最後に生存率の疑問があります。9区は上述のように環境的に公園内のどの地区よりも優れているように思われます。しかも、水路は無理なく他の地区に移動できるようになっていますので、ヒナを育てるのには申し分ないように思われますが、最終的に飛立つことができる割合は25%と少なくなってしまうのはなぜでしょうか。また、2区では3組の中でEしか飛立てませんでした。6区と7区の間を行き来したAはなぜ無事に飛びたてたのでしょうか。これも断定的なことを言える段階ではありませんが、ヒントになるのではないかと思われることがあります。一つは天敵の存在です。カルガモのヒナの場合には生まれてからすぐ泳ぎ始めますので、木の葉で隠れた巣にいる小鳥と比べると、天敵から狙われる可能性も非常に高くなります。
 表2   2014年4~8月の調査日における
     種類別個体数累計

天敵予備群/地区 2区 6区 7区 9区
カワウ 0 0 2 123
アオサギ 1 1 0 155
ハシブトガラス 22 35 7 74
ハシボソガラス 0 0 0 5

表2を見ますと9区は天敵となる可能性のある鳥たちが圧倒的に多くいます。天敵には鳥以外に猫やネズミなどもいます。猫やねずみは深い壁で囲まれている水路でヒナを襲うことは困難ですが、9区のように水辺が地面とつながっていると襲いやすくなるということがあるのかもしれません。
もう一つのヒントとなるのは、天敵に襲われそうになったときに、身を隠す場所があるかどうかだと思います。6区には水路の上に釣りなどを楽しめるデッキがありますので、その下は身を隠しやすく、また、7区との間には明治通り下の暗渠があります。(暗渠にはネズミがいるかもしれません。) 2区には身を隠す場所は全くなく、9区は葦の茂みなどがありますが、逆に天敵が隠れている可能性もあります。
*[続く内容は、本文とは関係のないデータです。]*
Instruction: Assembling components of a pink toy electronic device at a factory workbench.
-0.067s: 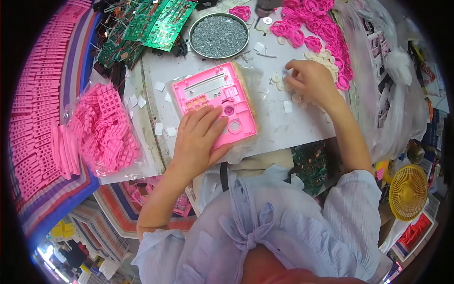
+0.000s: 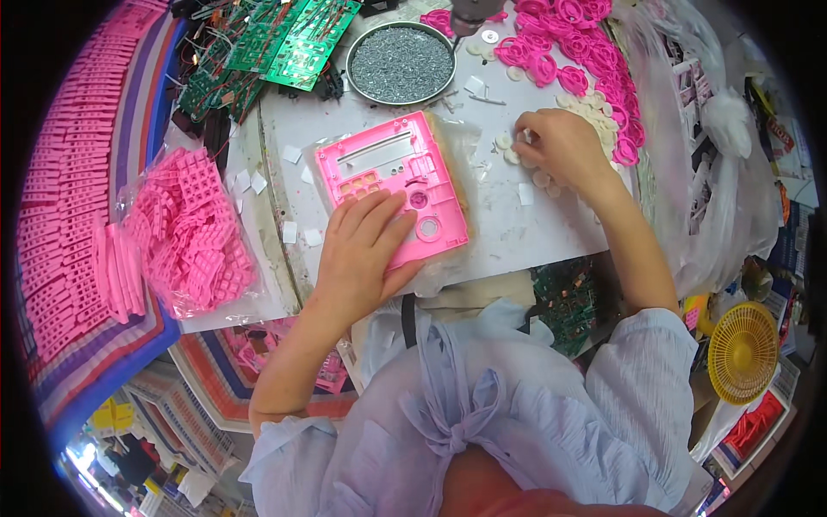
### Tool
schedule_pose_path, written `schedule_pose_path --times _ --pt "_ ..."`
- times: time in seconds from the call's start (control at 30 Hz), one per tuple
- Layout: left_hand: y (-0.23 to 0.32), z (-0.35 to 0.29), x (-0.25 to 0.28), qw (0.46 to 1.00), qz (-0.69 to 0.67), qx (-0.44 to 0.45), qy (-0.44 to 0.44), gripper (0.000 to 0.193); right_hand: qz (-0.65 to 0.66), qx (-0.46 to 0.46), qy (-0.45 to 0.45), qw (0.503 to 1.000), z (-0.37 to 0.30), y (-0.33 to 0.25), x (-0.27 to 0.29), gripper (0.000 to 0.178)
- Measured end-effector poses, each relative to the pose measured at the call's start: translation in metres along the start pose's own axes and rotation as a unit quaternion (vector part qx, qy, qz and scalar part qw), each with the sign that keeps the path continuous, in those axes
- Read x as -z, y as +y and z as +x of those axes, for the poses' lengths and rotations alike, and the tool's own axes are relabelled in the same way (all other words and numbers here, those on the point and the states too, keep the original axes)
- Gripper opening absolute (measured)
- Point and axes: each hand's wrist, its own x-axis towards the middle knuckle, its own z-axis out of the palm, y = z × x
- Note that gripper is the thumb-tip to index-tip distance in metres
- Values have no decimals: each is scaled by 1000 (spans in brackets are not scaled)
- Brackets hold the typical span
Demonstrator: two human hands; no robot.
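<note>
A pink plastic casing [image 2: 401,226] lies open side up on a padded, plastic-wrapped block [image 2: 454,164] in the middle of the table. Across its near left corner rests my left hand [image 2: 362,241], fingers on the casing and thumb along the near edge, holding it. To the right, my right hand [image 2: 564,151] is low over scattered small white discs [image 2: 502,140]. Its thumb and forefinger are bent toward each other in a pinch. What lies between those fingertips is too small to make out. Magenta ring-shaped parts [image 2: 586,47] are heaped beyond this hand.
A round tray [image 2: 355,77] of small metal screws stands at the back, beside green circuit boards [image 2: 301,43]. A dark tool [image 2: 472,13] hangs above. Left are a bag of pink keypad pieces [image 2: 194,233] and rows of pink parts [image 2: 69,172]. White paper squares [image 2: 291,153] are scattered about.
My right hand's fingertips have drawn slightly closer together over the discs. The dark tool at the top has shifted a little left and down. My left hand stays on the casing.
</note>
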Motion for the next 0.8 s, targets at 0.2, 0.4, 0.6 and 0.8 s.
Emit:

どういう環境であればカルガモはヒナを育てやすく、また、確実に飛立つまで育てるには何が必要なのかを正しく知るためには、これからも地道に、もっと詳しく観察を続けていくことが大切であると実感しています。次号では、カルガモの子育てに対する人間の関与について、地区間を移動したけれども飛立つことができなかったFを中心にご紹介してみたいと思います。